__About this task__.
Once the line with "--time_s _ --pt" is found in the entries below, repeat it and each following line exactly, up to and including the line with "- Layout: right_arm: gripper". Add no other lines.
··· Exercise input ···
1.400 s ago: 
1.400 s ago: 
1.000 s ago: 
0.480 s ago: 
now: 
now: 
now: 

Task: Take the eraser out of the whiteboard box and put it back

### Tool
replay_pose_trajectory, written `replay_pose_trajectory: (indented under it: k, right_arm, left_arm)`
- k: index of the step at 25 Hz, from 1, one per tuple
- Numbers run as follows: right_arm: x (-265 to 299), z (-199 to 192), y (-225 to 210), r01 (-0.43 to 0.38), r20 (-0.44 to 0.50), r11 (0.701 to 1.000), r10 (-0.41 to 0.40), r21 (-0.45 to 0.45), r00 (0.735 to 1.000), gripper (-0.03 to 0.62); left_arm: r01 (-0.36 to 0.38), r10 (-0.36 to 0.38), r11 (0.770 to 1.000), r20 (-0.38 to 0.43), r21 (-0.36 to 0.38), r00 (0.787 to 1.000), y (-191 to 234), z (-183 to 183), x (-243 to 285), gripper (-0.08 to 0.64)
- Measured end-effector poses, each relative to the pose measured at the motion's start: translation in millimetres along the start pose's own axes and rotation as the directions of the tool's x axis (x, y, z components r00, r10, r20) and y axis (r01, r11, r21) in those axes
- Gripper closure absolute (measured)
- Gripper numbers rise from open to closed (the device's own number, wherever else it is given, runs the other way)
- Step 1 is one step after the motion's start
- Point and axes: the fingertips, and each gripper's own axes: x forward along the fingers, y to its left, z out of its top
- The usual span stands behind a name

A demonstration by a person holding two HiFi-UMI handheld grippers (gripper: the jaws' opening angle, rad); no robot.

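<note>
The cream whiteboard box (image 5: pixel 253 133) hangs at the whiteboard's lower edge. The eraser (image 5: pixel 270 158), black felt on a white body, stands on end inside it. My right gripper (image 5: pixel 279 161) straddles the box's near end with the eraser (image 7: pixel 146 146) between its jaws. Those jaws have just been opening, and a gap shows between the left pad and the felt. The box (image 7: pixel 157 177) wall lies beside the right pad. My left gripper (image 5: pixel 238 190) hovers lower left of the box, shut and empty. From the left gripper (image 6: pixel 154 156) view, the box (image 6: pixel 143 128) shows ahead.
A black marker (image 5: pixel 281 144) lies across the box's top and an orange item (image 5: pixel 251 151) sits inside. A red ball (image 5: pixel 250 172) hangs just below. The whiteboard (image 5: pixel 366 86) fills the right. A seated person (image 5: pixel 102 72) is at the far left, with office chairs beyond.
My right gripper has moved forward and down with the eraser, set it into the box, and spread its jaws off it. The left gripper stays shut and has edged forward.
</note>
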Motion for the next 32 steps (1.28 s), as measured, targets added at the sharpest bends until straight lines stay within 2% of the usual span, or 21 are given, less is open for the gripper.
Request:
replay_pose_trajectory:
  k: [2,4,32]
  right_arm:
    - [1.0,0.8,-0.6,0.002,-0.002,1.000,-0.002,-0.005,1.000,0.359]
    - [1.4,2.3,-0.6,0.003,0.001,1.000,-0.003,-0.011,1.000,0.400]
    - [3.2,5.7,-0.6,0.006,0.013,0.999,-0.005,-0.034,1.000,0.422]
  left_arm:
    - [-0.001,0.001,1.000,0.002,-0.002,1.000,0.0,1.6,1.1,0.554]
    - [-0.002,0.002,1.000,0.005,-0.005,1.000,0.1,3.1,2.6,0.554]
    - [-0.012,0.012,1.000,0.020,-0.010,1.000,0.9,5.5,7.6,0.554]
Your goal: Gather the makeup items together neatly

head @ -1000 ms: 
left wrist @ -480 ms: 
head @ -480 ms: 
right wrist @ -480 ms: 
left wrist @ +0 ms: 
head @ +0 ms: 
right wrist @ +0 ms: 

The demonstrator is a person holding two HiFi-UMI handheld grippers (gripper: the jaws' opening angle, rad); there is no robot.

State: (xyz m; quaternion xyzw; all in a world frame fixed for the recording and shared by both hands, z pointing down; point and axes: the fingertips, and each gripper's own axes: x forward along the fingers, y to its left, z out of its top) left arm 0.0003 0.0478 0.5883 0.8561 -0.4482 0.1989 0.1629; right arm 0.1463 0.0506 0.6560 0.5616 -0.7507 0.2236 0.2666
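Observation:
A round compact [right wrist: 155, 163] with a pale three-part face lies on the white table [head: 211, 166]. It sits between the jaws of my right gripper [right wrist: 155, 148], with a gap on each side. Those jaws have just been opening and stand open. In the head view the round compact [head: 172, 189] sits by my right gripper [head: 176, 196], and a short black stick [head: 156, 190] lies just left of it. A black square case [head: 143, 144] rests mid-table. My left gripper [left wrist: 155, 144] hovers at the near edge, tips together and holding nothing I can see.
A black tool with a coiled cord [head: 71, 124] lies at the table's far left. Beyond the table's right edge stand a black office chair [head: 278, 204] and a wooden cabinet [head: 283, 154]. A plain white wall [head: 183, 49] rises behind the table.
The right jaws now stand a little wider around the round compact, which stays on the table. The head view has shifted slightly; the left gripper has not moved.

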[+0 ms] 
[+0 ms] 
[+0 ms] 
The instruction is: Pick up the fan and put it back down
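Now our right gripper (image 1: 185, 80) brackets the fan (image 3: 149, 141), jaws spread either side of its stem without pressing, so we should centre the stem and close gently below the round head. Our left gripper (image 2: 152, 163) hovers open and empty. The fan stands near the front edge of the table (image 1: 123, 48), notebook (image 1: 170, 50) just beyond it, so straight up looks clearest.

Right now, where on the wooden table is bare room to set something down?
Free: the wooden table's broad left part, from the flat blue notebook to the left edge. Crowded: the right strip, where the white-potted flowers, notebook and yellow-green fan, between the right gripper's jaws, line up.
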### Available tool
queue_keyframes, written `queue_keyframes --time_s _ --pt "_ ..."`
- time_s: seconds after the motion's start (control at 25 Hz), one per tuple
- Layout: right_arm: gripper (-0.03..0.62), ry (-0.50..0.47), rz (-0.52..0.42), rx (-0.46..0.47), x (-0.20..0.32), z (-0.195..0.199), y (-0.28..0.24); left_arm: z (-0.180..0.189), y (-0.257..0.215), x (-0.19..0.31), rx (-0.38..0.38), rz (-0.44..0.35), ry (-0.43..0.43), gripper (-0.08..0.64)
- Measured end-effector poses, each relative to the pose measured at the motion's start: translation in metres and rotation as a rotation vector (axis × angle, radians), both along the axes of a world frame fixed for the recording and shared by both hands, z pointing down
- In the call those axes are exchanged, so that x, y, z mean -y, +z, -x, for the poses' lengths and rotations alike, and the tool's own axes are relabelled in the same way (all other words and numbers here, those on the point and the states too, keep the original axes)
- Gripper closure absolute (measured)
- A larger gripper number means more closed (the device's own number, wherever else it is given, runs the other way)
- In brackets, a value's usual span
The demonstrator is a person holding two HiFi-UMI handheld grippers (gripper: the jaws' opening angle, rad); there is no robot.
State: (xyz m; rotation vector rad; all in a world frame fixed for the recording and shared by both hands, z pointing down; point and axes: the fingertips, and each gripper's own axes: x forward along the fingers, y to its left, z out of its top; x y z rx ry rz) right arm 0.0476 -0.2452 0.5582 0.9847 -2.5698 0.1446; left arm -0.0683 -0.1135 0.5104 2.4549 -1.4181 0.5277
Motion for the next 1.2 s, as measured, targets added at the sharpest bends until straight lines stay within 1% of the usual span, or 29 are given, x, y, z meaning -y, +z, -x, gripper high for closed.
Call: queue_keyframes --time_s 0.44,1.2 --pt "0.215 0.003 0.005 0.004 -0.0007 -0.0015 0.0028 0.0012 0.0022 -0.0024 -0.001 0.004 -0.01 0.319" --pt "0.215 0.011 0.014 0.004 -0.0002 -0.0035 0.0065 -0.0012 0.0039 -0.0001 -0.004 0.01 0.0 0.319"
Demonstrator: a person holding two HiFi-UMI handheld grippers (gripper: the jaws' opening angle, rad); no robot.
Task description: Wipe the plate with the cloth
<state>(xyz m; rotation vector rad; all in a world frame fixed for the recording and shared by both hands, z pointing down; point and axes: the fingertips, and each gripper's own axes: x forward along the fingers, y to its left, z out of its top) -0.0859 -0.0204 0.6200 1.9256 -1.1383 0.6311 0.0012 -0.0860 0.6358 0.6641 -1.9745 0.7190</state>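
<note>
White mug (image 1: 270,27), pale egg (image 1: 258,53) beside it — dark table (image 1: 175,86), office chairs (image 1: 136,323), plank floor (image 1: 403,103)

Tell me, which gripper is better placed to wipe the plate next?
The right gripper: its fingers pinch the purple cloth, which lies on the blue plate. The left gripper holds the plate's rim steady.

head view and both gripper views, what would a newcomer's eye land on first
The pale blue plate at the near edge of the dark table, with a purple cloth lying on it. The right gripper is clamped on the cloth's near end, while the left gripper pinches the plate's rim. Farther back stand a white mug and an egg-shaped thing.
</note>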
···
__Result__.
queue_keyframes, written `queue_keyframes --time_s _ --pt "_ ..."`
- time_s: seconds after the motion's start (control at 25 Hz), one per tuple
- Layout: right_arm: gripper (-0.03..0.62), ry (-0.50..0.47), rz (-0.52..0.42), rx (-0.46..0.47), x (-0.20..0.32), z (-0.195..0.199), y (-0.28..0.24); left_arm: z (-0.180..0.189), y (-0.257..0.215), x (-0.19..0.31), rx (-0.38..0.38), rz (-0.44..0.35), ry (-0.43..0.43), gripper (-0.08..0.64)

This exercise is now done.